Madonna in trono con il Bambino tra i ss. Anna, Gioacchino, Ludovico da Tolosa, Antonio da Padova, Francesco e Bernardino da Siena di Alvise Vivarini
Sacra Conversazione is a genre developed in Italian Renaissance painting. It comes from the Italian, and it means "holy conversation"; in such paintings, attendant saints are grouped in a unified space around the centralized Virgin and Child, in a single scene. In 15th-century works the saints are only rarely engaged in actual conversation; they are frequently meditating or reading. Often one looks out at the viewer, while another gestures towards the Virgin and Child directing the viewer's attention to their presence as the focal point of the altarpiece.

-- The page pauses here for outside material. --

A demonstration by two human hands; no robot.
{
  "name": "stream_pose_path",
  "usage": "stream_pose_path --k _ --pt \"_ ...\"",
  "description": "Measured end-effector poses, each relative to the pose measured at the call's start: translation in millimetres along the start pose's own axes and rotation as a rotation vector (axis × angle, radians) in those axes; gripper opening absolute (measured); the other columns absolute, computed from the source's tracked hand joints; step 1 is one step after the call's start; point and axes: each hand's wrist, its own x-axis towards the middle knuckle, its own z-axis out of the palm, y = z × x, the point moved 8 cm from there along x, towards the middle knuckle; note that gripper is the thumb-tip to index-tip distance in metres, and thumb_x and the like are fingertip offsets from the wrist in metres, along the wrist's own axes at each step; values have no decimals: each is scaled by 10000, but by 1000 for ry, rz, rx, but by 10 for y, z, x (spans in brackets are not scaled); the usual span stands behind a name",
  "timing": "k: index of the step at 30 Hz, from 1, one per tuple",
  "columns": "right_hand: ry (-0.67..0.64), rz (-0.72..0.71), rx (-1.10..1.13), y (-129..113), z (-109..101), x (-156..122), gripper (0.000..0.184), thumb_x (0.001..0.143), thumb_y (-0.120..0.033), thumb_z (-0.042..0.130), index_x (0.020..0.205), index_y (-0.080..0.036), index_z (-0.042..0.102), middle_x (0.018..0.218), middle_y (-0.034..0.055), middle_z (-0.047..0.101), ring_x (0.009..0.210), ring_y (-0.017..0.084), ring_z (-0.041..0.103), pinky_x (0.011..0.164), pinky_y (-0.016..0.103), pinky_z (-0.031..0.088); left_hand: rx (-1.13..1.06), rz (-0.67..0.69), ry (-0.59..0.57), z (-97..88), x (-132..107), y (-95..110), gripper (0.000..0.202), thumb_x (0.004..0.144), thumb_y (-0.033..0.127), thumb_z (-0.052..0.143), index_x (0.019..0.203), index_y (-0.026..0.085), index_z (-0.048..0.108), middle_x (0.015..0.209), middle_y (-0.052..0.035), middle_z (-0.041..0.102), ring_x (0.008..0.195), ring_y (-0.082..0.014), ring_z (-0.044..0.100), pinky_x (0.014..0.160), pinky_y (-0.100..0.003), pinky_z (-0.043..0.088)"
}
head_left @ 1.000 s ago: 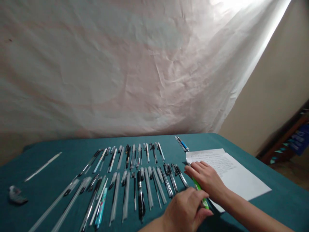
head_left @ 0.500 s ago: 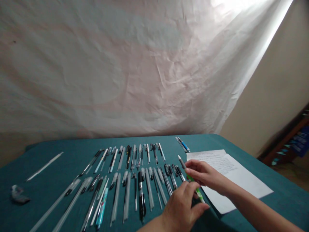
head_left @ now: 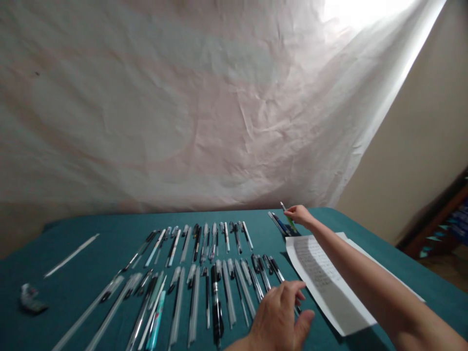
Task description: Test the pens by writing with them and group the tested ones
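My right hand [head_left: 299,214] is stretched to the back right of the table, pinching a green and grey pen [head_left: 291,223] with its pale tip pointing up and away. Just left of it lie a blue pen [head_left: 280,223] and a slim clear pen [head_left: 277,223]. Near the front, my left hand [head_left: 281,314] holds nothing, its thumb and fingers apart and slightly bent. Beneath and beside its fingertips is the right end of the front row of pens, where a clear pen with a black end [head_left: 277,269] rests.
Written paper sheets [head_left: 329,273] lie under my right forearm. Clear, black and light-blue pens and their caps stand in two rows, among them a thick black pen [head_left: 217,307]. At left are a thin white stick [head_left: 71,255] and a small crumpled grey object [head_left: 32,298]. A pale cloth [head_left: 164,122] hangs behind.
My right hand has carried the green pen away from my left hand to the back right, beside the blue pen. My left hand stays near the front, now free of the pen.
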Motion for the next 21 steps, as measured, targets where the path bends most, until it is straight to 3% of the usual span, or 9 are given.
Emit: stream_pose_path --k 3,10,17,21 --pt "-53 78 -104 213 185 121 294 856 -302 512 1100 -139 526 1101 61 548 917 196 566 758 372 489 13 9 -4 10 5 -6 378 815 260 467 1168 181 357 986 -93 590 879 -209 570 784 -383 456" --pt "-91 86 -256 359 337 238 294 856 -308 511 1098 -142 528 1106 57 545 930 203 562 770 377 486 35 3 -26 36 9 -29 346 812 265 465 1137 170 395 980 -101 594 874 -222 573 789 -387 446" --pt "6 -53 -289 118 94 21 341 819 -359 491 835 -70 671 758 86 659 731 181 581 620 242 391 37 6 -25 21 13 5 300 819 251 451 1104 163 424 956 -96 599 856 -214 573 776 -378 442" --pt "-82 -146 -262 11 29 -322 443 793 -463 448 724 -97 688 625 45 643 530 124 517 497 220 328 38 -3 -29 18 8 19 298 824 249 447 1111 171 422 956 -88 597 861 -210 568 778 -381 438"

You can see this painting at the Gallerie dell'Accademia, a museum gallery of pre-19th-century art in Venice, northern Italy. It is housed in the Scuola della Carità on the south bank of the Grand Canal, within the sestiere of Dorsoduro. It was originally the gallery of the Accademia di Belle Arti di Venezia, the art academy of Venice, from which it became independent in 1879, and for which the Ponte dell'Accademia and the Accademia boat landing station for the vaporetto water bus are named. The two institutions remained in the same building until 2004, when the art school moved to the Ospedale degli Incurabili.